Gilets jaunes : l’économie morale et le peuple qui la porte Actuel
Par Benjamin Coriat, Université Paris 13
Les différences bien sur sont éminentes. Quoi de semblable entre ces émeutiers qui tout au long du 18e siècle envahissaient les marchés pour réquisitionner la farine, le blé, ou le seigle, et imposer des prix abaissés, permettant aux plus pauvres de se nourrir – et les vagues de Gilets Jaunes qui dans toute la France ou presque occupent carrefours et péages d’autoroutes pour obtenir – au minimum et pour commencer – le retrait de taxes supplémentaires sur le gazole.
En apparence rien de commun.

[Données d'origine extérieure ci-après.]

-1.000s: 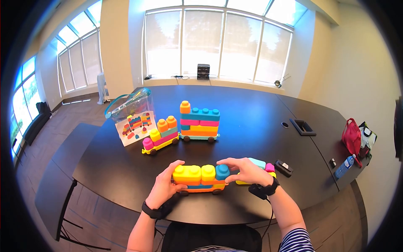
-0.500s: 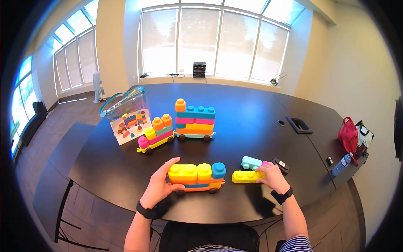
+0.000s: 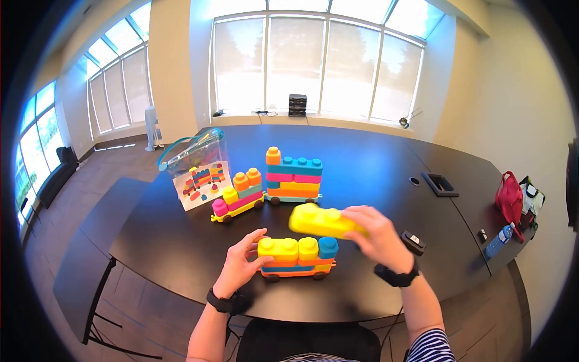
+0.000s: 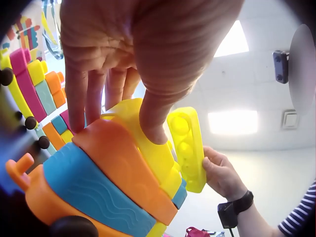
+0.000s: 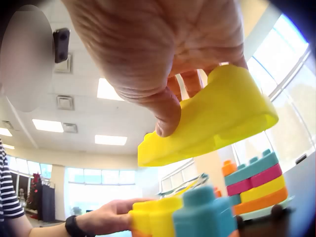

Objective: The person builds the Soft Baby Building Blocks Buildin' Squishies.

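Observation:
My left hand [image 3: 238, 265] grips the left end of a toy block wagon [image 3: 298, 264], thumb in front and fingers behind. The wagon stands on the table with an orange base on dark wheels, orange and blue blocks above, and yellow blocks plus one blue block on top. In my right hand [image 3: 381, 238] is a long yellow building block [image 3: 319, 221], pinched between thumb and fingers, studs up. It hangs above and behind the wagon's right half. The left wrist view shows the hollow underside of this yellow block [image 4: 186, 148], apart from the wagon.
Behind stand a low wagon with a yellow base [image 3: 238, 206] and a taller wagon [image 3: 294, 178]. A picture card [image 3: 202, 186] leans by a clear bag [image 3: 202, 154] at the left. Right of my hand lies a small black device [image 3: 413, 242], with a water bottle [image 3: 498, 242] farther right.
My right hand let go of the wagon's right end, took the yellow block from the table at the right, and carried it up and left. My left hand stays on the wagon.

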Motion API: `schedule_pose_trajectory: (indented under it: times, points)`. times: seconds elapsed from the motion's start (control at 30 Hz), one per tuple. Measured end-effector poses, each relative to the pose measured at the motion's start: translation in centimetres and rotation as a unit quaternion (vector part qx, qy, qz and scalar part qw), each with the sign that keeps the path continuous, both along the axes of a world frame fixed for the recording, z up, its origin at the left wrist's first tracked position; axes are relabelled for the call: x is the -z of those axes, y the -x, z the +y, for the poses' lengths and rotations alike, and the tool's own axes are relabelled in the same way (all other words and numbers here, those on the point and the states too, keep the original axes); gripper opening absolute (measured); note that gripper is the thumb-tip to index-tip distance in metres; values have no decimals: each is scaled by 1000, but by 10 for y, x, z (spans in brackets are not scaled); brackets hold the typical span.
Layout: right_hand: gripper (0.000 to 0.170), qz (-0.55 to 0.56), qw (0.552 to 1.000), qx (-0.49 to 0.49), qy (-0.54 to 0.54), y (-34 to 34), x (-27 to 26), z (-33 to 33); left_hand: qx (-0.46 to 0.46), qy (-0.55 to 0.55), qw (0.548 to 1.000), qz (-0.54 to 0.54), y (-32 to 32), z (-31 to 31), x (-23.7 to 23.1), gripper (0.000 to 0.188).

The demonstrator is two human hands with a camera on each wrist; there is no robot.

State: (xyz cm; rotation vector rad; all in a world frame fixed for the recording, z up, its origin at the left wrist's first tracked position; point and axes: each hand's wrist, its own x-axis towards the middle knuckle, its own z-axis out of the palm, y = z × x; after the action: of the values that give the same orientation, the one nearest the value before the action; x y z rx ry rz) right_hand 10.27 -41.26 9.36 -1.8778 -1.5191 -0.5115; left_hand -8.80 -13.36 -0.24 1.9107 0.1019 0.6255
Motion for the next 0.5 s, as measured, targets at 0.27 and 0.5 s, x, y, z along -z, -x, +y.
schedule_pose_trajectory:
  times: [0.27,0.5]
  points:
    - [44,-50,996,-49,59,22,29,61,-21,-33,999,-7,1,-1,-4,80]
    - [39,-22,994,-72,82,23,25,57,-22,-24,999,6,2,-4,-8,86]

Les premiers, qualifiés à l’époque de « taxateurs » s’appuyaient sur la coutume et prétendaient faire respecter le principe de l’établissement du prix du pain par voie règlementaire, contre Turgot, Necker et les premiers libéraux qui voulaient établir le principe d’une « libre marché » des grains et ainsi imposer un nouveau monde : celui d’une économie déclarée « moderne » basées sur des marchés « faiseurs de prix ». Les nouveaux « taxateurs », ceux d’aujourd’hui interviennent deux siècles plus tard. Le règne du libre marché est avéré, et domine partout, écrase tout vient de couronner trois décennies de néolibéralisme forcené qui permet de breveter et de faire commerce, non plus de la seule farine mais des semences désormais « génétiquement modifiées » elles mêmes…
Tout donc est différend. Et pourtant ! Pourtant pour qui veut bien regarder les choses de plus près, certaines similitudes ne peuvent manquer d’être relevées.